Attention-deficit symptoms were three times more frequent among the Inuit children with high mercury exposure than among their classmates with the lowest exposures, according to the study.
Nunavik children are highly exposed to mercury mostly from eating beluga whale meat. Methylmercury accumulates in large fish and marine mammals near the top of food chains.
Such high mercury levels are rare among non-Arctic populations
“We think that there’s not likely to be a significant proportion of the U.S. or Canada population exposed to the mercury levels where we’ve seen these effects,” Muckle said. But she cautioned that some segments of the population, particularly Asian communities, who eat large quantities of albacore tuna, swordfish and other large predator fish could be equally exposed.
In contrast, the lead levels associated with ADHD symptoms in the Nunavik children are considered low. They are roughly the same as average levels in U.S. children.

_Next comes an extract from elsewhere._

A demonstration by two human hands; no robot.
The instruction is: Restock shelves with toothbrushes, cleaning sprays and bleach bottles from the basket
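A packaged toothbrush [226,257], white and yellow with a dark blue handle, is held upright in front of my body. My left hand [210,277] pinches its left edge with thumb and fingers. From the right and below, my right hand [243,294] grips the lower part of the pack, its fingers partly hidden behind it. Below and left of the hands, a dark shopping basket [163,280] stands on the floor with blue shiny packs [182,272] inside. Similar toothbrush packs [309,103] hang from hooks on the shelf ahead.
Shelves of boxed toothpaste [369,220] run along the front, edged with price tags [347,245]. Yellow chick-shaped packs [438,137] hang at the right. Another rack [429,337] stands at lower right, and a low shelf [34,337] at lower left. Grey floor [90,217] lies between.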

Previous studies of U.S. children have linked lead exposure to ADHD.
“Regardless of the population, there are effects [from lead],” Muckle said. “This is another confirmation that really low exposure to lead is associated with greater behavioral difficulties in schools.”
Lead shot used by hunters was identified through isotopes as the source in the Inuit kids. In U.S. kids, lead is mostly from old peeling paint and contaminated soil.
“It almost doesn’t matter what the source is,” Lanphear said. “It looks like lead is associated with certain effects whether it’s from paint or it’s from lead shot.”
The amounts of lead linked to hyperactivity symptoms were far below the advisory level (5 micrograms per deciliter in blood) recently set by the CDC. About half a million U.S. children between the ages of 1 and 5 exceed that level.
“A notable result of this study is that ADHD-type symptoms were found in kids with lead exposures far below the current health-based guidelines. It really reinforces that we need to rethink the guidelines if we’re finding effects at levels that are one-third or half of the current guidelines,” said Glenys Webster, a postdoctoral fellow at Simon Fraser University who studies prenatal exposure to contaminants. She was not involved in the study.
The research uncovered some important differences between lead and mercury.
For lead, the ADHD effects were linked to post-natal exposures – what the children themselves were exposed to. For mercury, it was their exposures via their pregnant mothers, detected in cord blood collected at birth.
One possible reason that lead was connected to hyperactivity and mercury to attention deficits may be that mercury exposure comes during rapid brain growth in the womb, while lead exposures come when the brain is more robust, Muckle said.
Lanphear said the scientists “did a nice job” of factoring in other influences on brain development, including nutrients from fish and smoking. One weakness of the study, he said, is that there was no information on the parents’ rates of ADHD, so the study could not factor in a potential genetic role.
The children in the study were not actually diagnosed by psychiatrists but Lanphear said teacher surveys are a “validated approach” to check for ADHD symptoms. A child is typically diagnosed with ADHD using the surveys at both school and at home.
Funded by the U.S. and Canada governments, the study is part of a two-decade investigation of children in Nunavik, who are exposed to some of the world’s highest levels of mercury and industrial chemicals called PCBs or polychlorinated biphenyls. The children have been studied for the effects of contaminants since they were born between 1993 and 1996.